I'm looking for an efficient way to segment numpy arrays into overlapping chunks. I know that numpy.lib.stride_tricks.as_strided
is probably the way to go, but I can't seem to wrap my head around its usage in a generalized function that works on arrays with arbitrary shape. Here are some examples for specific applications of as_strided
.
This is what I would like to have:
import numpy as np
from numpy.lib.stride_tricks import as_strided
def segment(arr, axis, new_len, step=1, new_axis=None):
""" Segment an array along some axis.
Parameters
----------
arr : array-like
The input array.
axis : int
The axis along which to segment.
new_len : int
The length of each segment.
step : int, default 1
The offset between the start of each segment.
new_axis : int, optional
The position where the newly created axis is to be inserted. By
default, the axis will be added at the end of the array.
Returns
-------
arr_seg : array-like
The segmented array.
"""
# calculate shape after segmenting
new_shape = list(arr.shape)
new_shape[axis] = (new_shape[axis] - new_len + step) // step
if new_axis is None:
new_shape.append(new_len)
else:
new_shape.insert(new_axis, new_len)
# TODO: calculate new strides
strides = magic_command_returning_strides(...)
# get view with new strides
arr_seg = as_strided(arr, new_shape, strides)
return arr_seg.copy()
So I would like to specify the axis that is going to be cut into segments, the length of the segments and the step between them. Additionally, I'd like to pass the position where the new axis is inserted as a parameter. The only thing that's missing is the calculation of the strides.

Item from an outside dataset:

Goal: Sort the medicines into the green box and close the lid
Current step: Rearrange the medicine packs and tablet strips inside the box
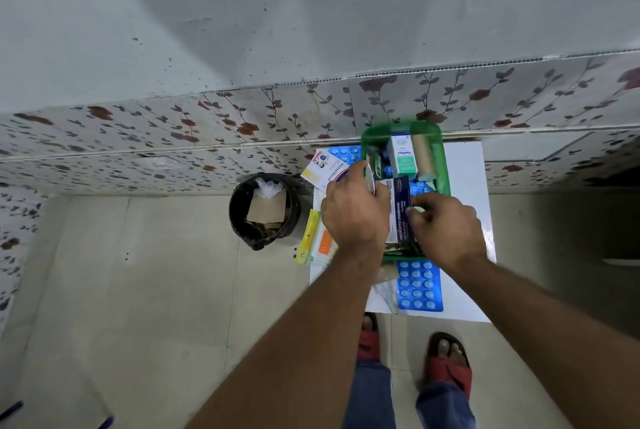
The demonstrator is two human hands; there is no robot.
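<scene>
Two hands over translucent green plastic box [445, 165] at white table's [464, 165] far edge: right hand [446, 229] pinches dark flat dressing carton [402, 212], left hand [356, 208] grips round silvery item [370, 179]. Carton looks light, stiff; hold by edges.

The box [445, 165] is set on the worktop [465, 165], toward its 12 o'clock edge, against the wall [242, 30]. Inside the box, a carton [403, 155] is placed at 12 o'clock, with a roll [423, 154] just beside it at 3 o'clock. A dressing packet [401, 210] is held over the box's 6 o'clock half between the left hand [353, 213] and the right hand [446, 231]. A blister sheet [419, 284] is laid on the worktop at 6 o'clock of the box. A plaster packet [325, 168] lies at 9 o'clock. A bin [263, 210] stands on the floor [138, 290], farther out at 9 o'clock.
</scene>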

I'm aware that this might not work this way directly with as_strided
, i.e. I might need to implement a subroutine that returns a strided view with step=1
and new_axis
in a fixed position and then slice with the desired step
and transpose afterwards.
Here's a piece of code that works, but is obviously quite slow:
def segment_slow(arr, axis, new_len, step=1, new_axis=None):
""" Segment an array along some axis. """

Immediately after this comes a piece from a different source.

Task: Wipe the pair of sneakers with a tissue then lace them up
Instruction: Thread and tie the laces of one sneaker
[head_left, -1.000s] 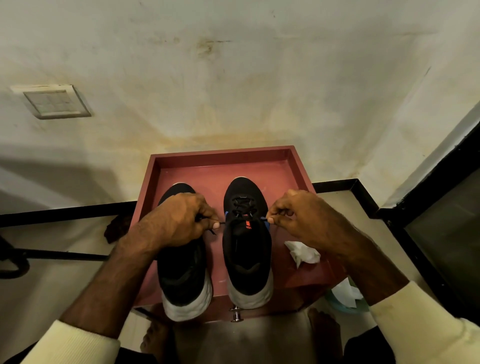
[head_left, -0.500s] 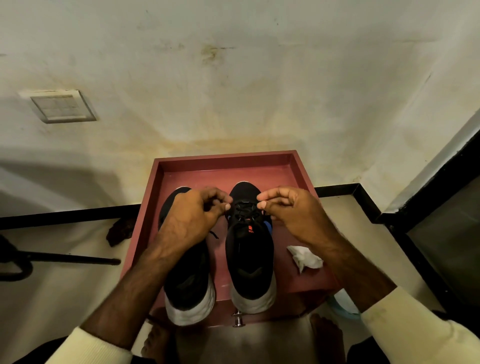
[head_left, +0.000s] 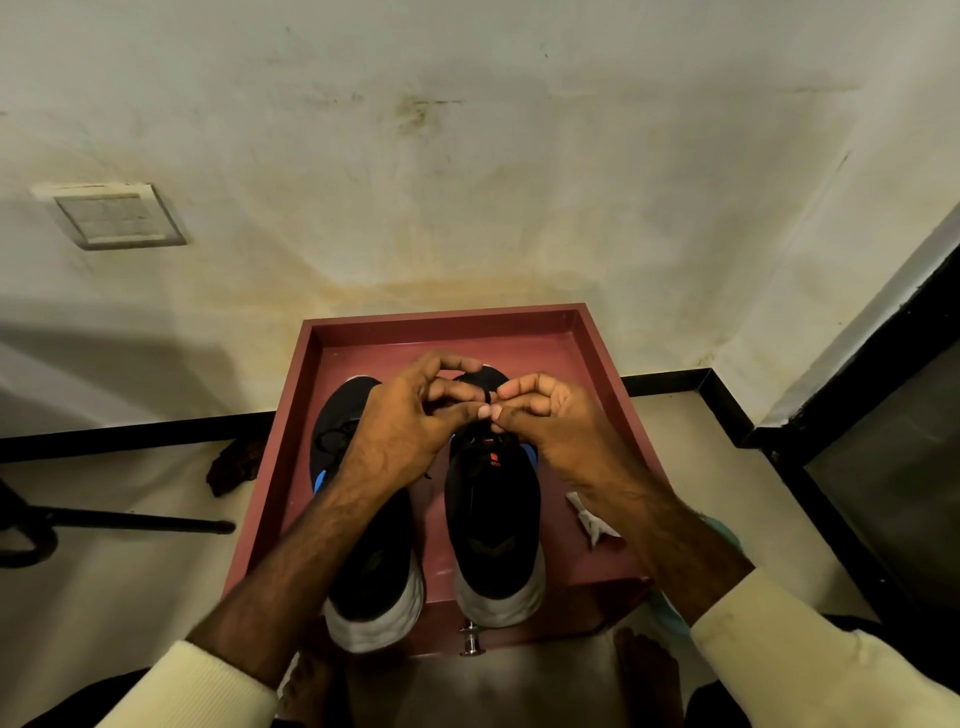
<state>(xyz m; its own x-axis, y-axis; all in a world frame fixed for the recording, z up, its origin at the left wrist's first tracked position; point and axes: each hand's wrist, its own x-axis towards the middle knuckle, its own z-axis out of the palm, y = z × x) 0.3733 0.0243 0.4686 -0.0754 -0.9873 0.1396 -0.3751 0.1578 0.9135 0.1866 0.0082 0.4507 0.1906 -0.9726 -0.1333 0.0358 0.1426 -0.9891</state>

# calculate shape after segmenting
new_shape = list(arr.shape)
new_shape[axis] = (new_shape[axis] - new_len + step) // step
if new_axis is None:
new_shape.append(new_len)
else:
new_shape.insert(new_axis, new_len)
# check if the new axis is inserted before the axis to be segmented
if new_axis is not None and new_axis <= axis:
axis_in_arr_seg = axis + 1
else:
axis_in_arr_seg = axis
# pre-allocate array
arr_seg = np.zeros(new_shape, dtype=arr.dtype)
# setup up indices
idx_old = [slice(None)] * arr.ndim
idx_new = [slice(None)] * len(new_shape)
# get order of transposition for assigning slices to the new array
order = list(range(arr.ndim))
if new_axis is None:
order[-1], order[axis] = order[axis], order[-1]
elif new_axis > axis:
order[new_axis-1], order[axis] = order[axis], order[new_axis-1]
# loop over the axis to be segmented
for n in range(new_shape[axis_in_arr_seg]):
idx_old[axis] = n * step + np.arange(new_len)
idx_new[axis_in_arr_seg] = n
arr_seg[tuple(idx_new)] = np.transpose(arr[idx_old], order)
return arr_seg
Here's a test for the basic functionality:
import numpy.testing as npt
arr = np.array([[0, 1, 2, 3],
[4, 5, 6, 7],
[8, 9, 10, 11]])
arr_seg_1 = segment_slow(arr, axis=1, new_len=3, step=1)
arr_target_1 = np.array([[[0, 1, 2], [1, 2, 3]],
[[4, 5, 6], [5, 6, 7]],
[[8, 9, 10], [9, 10, 11]]])
npt.assert_allclose(arr_target_1, arr_seg_1)
arr_seg_2 = segment_slow(arr, axis=1, new_len=3, step=1, new_axis=1)
arr_target_2 = np.transpose(arr_target_1, (0, 2, 1))
npt.assert_allclose(arr_target_2, arr_seg_2)
arr_seg_3 = segment_slow(arr, axis=0, new_len=2, step=1)
arr_target_3 = np.array([[[0, 4], [1, 5], [2, 6], [3, 7]],
[[4, 8], [5, 9], [6, 10], [7, 11]]])
npt.assert_allclose(arr_target_3, arr_seg_3)
Any help would be greatly appreciated!